The problem:
The lines below starting at the line containing "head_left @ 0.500" and ending at the line containing "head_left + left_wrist" are to be repeated exactly, with both ends kept and nothing else added.

==============================

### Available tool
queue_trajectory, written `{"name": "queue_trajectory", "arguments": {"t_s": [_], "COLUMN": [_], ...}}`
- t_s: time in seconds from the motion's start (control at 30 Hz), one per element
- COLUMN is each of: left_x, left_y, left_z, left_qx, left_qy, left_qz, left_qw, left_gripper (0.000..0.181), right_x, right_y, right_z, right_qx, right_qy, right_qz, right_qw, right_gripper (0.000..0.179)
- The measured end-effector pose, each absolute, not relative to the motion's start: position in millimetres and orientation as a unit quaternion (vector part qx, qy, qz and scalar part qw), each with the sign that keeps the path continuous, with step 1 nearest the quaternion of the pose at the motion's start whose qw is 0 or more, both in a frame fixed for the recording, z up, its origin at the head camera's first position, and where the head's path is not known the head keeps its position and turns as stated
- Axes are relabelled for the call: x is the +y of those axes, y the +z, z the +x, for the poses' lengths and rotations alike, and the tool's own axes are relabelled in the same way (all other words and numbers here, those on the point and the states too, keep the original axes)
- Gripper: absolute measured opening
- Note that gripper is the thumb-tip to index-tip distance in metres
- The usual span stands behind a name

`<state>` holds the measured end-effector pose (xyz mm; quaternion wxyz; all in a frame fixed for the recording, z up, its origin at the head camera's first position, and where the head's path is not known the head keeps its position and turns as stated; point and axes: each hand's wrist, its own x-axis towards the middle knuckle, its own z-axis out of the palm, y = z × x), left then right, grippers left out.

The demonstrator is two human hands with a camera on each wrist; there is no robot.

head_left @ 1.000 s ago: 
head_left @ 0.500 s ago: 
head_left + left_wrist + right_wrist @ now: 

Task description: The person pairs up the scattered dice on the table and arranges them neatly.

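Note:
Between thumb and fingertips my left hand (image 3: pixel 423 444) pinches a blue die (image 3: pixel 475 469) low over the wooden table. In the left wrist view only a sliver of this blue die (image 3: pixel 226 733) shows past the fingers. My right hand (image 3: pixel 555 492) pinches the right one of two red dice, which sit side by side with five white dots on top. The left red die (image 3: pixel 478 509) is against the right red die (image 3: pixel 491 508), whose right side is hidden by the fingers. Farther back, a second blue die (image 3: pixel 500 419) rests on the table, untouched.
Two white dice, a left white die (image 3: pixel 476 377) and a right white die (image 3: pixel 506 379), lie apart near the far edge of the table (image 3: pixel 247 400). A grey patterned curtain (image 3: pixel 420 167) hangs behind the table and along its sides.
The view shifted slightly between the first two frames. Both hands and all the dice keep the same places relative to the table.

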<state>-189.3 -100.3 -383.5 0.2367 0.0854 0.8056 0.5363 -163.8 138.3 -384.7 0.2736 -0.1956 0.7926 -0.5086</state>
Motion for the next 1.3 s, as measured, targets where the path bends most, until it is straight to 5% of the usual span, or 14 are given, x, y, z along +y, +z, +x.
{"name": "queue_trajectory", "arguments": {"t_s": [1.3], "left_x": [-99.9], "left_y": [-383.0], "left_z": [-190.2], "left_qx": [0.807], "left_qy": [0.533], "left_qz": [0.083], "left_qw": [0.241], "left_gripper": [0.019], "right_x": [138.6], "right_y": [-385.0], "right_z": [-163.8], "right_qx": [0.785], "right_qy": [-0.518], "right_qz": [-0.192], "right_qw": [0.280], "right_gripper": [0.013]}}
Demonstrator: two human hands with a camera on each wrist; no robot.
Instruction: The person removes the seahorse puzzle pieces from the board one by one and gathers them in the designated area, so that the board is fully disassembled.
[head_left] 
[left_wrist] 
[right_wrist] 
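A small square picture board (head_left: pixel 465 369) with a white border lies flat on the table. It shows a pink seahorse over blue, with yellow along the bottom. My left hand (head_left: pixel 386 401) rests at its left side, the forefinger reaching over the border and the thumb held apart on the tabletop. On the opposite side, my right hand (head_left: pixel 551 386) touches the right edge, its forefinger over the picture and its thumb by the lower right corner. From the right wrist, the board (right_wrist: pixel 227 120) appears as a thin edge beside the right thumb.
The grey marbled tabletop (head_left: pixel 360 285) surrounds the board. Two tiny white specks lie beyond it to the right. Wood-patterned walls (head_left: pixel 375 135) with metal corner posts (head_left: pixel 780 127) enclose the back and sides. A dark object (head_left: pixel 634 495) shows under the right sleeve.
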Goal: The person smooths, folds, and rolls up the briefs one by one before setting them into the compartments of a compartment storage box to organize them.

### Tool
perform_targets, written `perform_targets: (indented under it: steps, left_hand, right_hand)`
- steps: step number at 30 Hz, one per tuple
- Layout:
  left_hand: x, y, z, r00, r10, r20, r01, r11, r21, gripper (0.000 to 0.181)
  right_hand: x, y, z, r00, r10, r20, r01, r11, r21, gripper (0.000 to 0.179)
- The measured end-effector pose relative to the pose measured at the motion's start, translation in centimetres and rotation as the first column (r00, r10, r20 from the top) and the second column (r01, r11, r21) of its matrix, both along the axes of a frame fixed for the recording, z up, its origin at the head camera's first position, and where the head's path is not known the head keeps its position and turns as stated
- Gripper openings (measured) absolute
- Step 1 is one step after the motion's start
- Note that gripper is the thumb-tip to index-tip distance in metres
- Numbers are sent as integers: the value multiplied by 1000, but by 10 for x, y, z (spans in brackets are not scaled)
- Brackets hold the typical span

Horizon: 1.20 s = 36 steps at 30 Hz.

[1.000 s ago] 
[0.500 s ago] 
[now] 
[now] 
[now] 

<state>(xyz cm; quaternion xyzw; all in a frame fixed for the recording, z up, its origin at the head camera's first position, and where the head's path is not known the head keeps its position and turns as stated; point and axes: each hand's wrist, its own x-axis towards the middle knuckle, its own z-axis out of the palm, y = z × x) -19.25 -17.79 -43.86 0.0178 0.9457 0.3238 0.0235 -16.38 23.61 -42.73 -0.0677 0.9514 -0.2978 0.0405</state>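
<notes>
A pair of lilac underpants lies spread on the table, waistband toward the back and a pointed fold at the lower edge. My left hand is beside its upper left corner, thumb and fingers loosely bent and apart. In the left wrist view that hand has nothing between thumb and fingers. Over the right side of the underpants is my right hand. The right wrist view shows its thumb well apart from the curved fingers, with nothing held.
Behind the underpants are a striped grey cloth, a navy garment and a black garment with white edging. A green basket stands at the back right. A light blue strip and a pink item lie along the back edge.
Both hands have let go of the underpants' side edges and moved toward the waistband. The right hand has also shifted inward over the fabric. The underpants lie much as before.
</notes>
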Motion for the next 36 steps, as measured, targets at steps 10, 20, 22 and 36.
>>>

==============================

Exercise response:
head_left @ 0.500 s ago: 
head_left + left_wrist + right_wrist @ now: 

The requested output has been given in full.